REQUIREMENT: When you write out the listing, keep every word as it stands and drop the pictures.
########################################
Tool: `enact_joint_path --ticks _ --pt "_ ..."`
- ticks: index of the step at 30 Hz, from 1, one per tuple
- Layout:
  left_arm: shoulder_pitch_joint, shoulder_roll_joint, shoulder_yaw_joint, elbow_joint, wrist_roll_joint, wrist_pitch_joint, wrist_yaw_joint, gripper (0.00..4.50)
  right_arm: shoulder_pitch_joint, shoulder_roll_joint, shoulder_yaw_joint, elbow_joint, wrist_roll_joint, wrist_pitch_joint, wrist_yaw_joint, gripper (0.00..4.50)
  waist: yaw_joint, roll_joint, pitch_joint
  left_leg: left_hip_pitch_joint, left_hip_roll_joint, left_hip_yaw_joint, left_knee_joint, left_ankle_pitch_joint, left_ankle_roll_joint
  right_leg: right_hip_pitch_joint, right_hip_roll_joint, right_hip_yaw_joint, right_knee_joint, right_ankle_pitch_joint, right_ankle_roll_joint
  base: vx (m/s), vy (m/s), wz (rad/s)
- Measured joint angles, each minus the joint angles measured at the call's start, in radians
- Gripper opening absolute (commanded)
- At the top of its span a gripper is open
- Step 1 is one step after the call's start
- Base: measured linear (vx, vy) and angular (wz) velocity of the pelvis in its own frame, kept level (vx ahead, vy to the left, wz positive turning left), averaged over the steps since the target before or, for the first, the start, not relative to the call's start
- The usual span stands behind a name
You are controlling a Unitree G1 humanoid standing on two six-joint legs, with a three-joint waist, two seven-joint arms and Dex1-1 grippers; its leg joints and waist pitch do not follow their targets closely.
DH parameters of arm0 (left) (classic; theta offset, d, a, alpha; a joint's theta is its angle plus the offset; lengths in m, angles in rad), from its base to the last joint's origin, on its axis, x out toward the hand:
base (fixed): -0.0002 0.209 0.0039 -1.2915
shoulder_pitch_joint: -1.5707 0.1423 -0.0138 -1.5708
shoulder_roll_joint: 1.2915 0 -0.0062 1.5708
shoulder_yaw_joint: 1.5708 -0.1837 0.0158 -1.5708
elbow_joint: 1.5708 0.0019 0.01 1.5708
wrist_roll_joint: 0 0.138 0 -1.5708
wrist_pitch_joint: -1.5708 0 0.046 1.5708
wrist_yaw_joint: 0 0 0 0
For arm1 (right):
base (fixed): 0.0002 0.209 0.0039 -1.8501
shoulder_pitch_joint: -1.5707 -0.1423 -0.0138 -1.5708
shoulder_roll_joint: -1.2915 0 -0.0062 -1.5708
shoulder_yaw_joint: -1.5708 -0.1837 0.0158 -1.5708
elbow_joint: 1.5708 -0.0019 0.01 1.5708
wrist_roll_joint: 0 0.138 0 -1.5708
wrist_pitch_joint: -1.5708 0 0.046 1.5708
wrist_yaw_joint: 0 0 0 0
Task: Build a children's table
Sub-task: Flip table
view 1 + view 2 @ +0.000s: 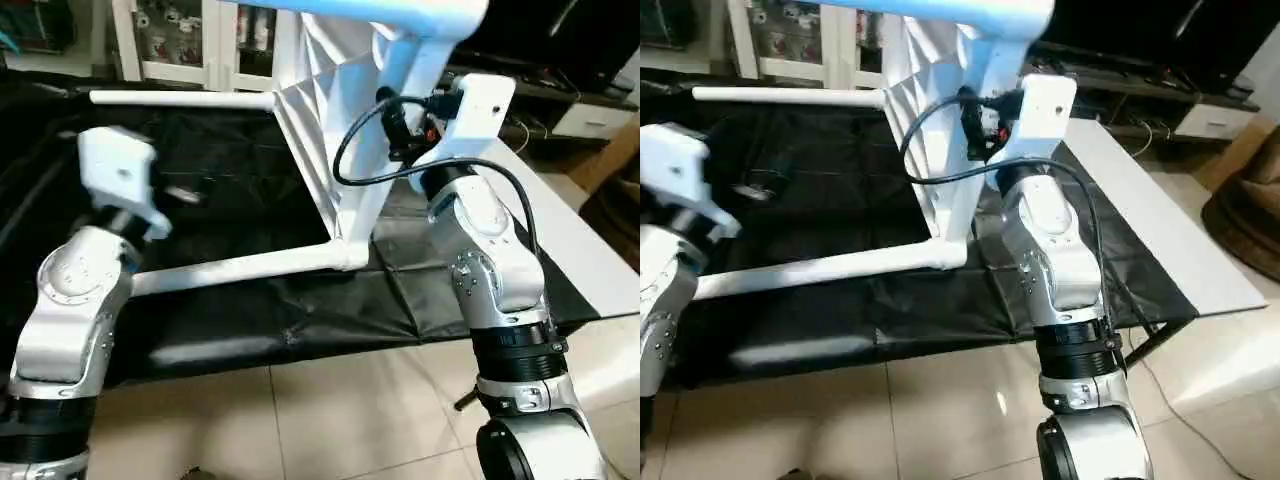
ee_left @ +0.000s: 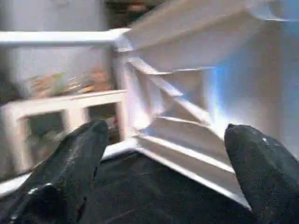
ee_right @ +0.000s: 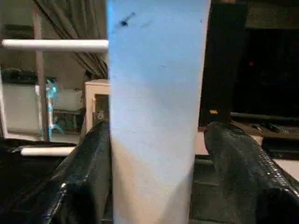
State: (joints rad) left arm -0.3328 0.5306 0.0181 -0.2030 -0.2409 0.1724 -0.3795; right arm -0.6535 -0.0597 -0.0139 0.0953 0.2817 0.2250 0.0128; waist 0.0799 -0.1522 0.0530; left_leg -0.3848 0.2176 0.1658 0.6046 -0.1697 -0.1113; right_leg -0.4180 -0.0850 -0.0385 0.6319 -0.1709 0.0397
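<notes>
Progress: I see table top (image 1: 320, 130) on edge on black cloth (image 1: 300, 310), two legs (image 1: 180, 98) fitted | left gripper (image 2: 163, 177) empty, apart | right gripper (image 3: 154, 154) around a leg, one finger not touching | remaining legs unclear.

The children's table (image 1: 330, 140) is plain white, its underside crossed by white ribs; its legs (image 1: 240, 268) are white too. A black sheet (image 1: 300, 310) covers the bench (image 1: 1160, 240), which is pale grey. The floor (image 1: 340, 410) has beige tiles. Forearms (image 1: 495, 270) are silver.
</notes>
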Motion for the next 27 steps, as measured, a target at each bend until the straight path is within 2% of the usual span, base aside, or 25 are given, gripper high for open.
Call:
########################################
EXERCISE OUTPUT:
Tool: `enact_joint_path --ticks _ --pt "_ ..."`
- ticks: index of the step at 30 Hz, from 1, one per tuple
- Layout:
  left_arm: shoulder_pitch_joint, shoulder_roll_joint, shoulder_yaw_joint, elbow_joint, wrist_roll_joint, wrist_pitch_joint, wrist_yaw_joint, gripper (0.00..4.50)
  right_arm: shoulder_pitch_joint, shoulder_roll_joint, shoulder_yaw_joint, elbow_joint, wrist_roll_joint, wrist_pitch_joint, wrist_yaw_joint, gripper (0.00..4.50)
  waist: yaw_joint, roll_joint, pitch_joint
  left_leg: left_hip_pitch_joint, left_hip_roll_joint, left_hip_yaw_joint, left_knee_joint, left_ankle_pitch_joint, left_ankle_roll_joint
  right_leg: right_hip_pitch_joint, right_hip_roll_joint, right_hip_yaw_joint, right_knee_joint, right_ankle_pitch_joint, right_ankle_roll_joint
  base: vx (m/s), vy (m/s), wz (rad/s)
- Measured joint angles, each minus the joint angles measured at the call's start, in radians
- Gripper opening absolute (commanded)
- At the top of its span a gripper is open
- Step 1 is one step after the call's start
- Base: measured linear (vx, vy) and angular (wz) velocity of the pelvis in its own frame, kept level (vx ahead, vy to the left, wz positive turning left), averaged over the steps since the target before or, for the first, the start, not relative to the call's start
- The usual span stands behind a name
You are controlling a Unitree G1 humanoid standing on two six-joint legs, with a three-joint waist, two seven-joint arms and Dex1-1 grippers; its leg joints and waist pitch do not follow their targets closely.
DH parameters of arm0 (left) (classic; theta offset, d, a, alpha; a joint's theta is its angle plus the offset; lengths in m, angles in rad), from its base to the last joint's origin, on its axis, x out toward the hand:
base (fixed): -0.0002 0.209 0.0039 -1.2915
shoulder_pitch_joint: -1.5707 0.1423 -0.0138 -1.5708
shoulder_roll_joint: 1.2915 0 -0.0062 1.5708
shoulder_yaw_joint: 1.5708 -0.1837 0.0158 -1.5708
elbow_joint: 1.5708 0.0019 0.01 1.5708
wrist_roll_joint: 0 0.138 0 -1.5708
wrist_pitch_joint: -1.5708 0 0.046 1.5708
wrist_yaw_joint: 0 0 0 0
For arm1 (right):
base (fixed): 0.0002 0.209 0.0039 -1.8501
shoulder_pitch_joint: -1.5707 -0.1423 -0.0138 -1.5708
shoulder_roll_joint: -1.2915 0 -0.0062 -1.5708
shoulder_yaw_joint: -1.5708 -0.1837 0.0158 -1.5708
elbow_joint: 1.5708 -0.0019 0.01 1.5708
wrist_roll_joint: 0 0.138 0 -1.5708
wrist_pitch_joint: -1.5708 0 0.046 1.5708
wrist_yaw_joint: 0 0 0 0
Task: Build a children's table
Sub-task: Flip table
view 1 + view 2 @ +0.000s: 
ee_left @ +0.000s: 
ee_right @ +0.000s: 
State: (joints rad) left arm -0.3328 0.5306 0.0181 -0.2030 -0.2409 0.1724 -0.3795; right arm -0.6535 -0.0597 -0.0139 0.0953 0.2817 0.2250 0.0128; waist 0.0799 -0.1522 0.0530; left_leg -0.3848 0.2176 0.1658 0.6046 -0.1697 -0.1113; right_leg -0.4180 -0.0850 -0.0385 0.6319 -0.1709 0.0397
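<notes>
Progress: I see table top (image 1: 320, 130) on edge on black cloth (image 1: 300, 310), two legs (image 1: 180, 98) fitted | left gripper (image 2: 163, 177) empty, apart | right gripper (image 3: 154, 154) around a leg, one finger not touching | remaining legs unclear.

The children's table (image 1: 330, 140) is plain white, its underside crossed by white ribs; its legs (image 1: 240, 268) are white too. A black sheet (image 1: 300, 310) covers the bench (image 1: 1160, 240), which is pale grey. The floor (image 1: 340, 410) has beige tiles. Forearms (image 1: 495, 270) are silver.
</notes>
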Motion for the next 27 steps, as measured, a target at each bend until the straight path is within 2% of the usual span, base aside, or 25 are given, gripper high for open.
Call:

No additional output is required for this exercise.